Non-GAAP operating expenses for the quarter were $14.3 million compared to $10.3 million in Q4 last year. The increase reflects $2.6 million of Non-GAAP operating expenses from EVRYTHNG post acquisition. Excluding the impact of EVRYTHNG, Non-GAAP operating expenses were $1.3 million higher year-over-year, which included $1 million higher cash compensation costs.

On February 16th, we announced a restructuring plan focused on streamlining our operations, removing redundancies and improving operating margins. While our level of optimism regarding our future business prospects only continues to grow, these reductions were the right thing to do to optimize the business for long-term sustainable success. The plan involved a reduction in our workforce of approximately 17%.

We estimate the plan will result in one-time cash charges of approximately $1.5 million and non-cash charges of approximately $600 thousand for accelerated stock compensation expense. We expect that most of these charges will be incurred and the plan will be substantially complete in the first quarter.

The plan should result in approximately $7.4 million in annual cash savings and approximately $700 thousand in stock compensation expense. We are also looking at other, non-headcount related areas of the business where we can streamline operations and reduce costs. Offsetting some of these savings though is the impact of annual compensation adjustments for our employees and generally higher prices for third party products and services due to inflationary pressures.

Net loss per common share for the quarter was 62 cents versus 50 cents in Q4 last year. Non-GAAP net loss per common share, which excludes non-cash and non-recurring items, was 41 cents versus 30 cents in Q4 last year.

We ended the year with $52.5 million in cash and investments.
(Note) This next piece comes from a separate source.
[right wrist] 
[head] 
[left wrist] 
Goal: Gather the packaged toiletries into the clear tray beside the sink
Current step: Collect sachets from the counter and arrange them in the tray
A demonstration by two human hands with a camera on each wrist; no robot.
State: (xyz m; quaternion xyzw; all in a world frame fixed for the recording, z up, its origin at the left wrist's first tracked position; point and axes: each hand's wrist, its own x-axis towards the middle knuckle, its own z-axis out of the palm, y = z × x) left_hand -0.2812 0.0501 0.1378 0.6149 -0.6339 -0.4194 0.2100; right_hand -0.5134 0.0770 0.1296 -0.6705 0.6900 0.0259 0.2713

We used $3.8 million of cash and investments during the quarter compared to $10.9 million in Q4 last year. During Q4, we opportunistically raised $4.7 million of net proceeds under our At-The-Market ("ATM") program to bolster the balance sheet. We sold 222 thousand shares at an average price of $22.42. The ATM program has $1.9 million available for future sales, although we have no plans to sell any additional stock under the ATM program in Q1 as we assess the opportunities ahead of us. Excluding the net proceeds from the ATM, cash usage would have been $8.5 million.

For further discussion of our financial results, and risks and prospects for our business, please see our Form 10-K that will be filed with the SEC.

I will now turn the call back over to Riley for final remarks.

**Final Remarks**

Thanks Charles.

2022 saw us set the foundation for the years ahead, and we are excited to continue to build upon that foundation in 2023 and beyond. We are seeing momentum across all areas of our business, and are hard at work continuing to increase that momentum as we create a market we are uniquely positioned to lead for years to come, a market that at scale has the opportunity to be as large if not larger than the other legs of the digital transformation stool. There are trillions of items produced each year, and our goal is to sell multiple Digimarc products into each of them, adding exponentially accretive value as we digitize the world's products.

Operator, we will now open up the call for questions.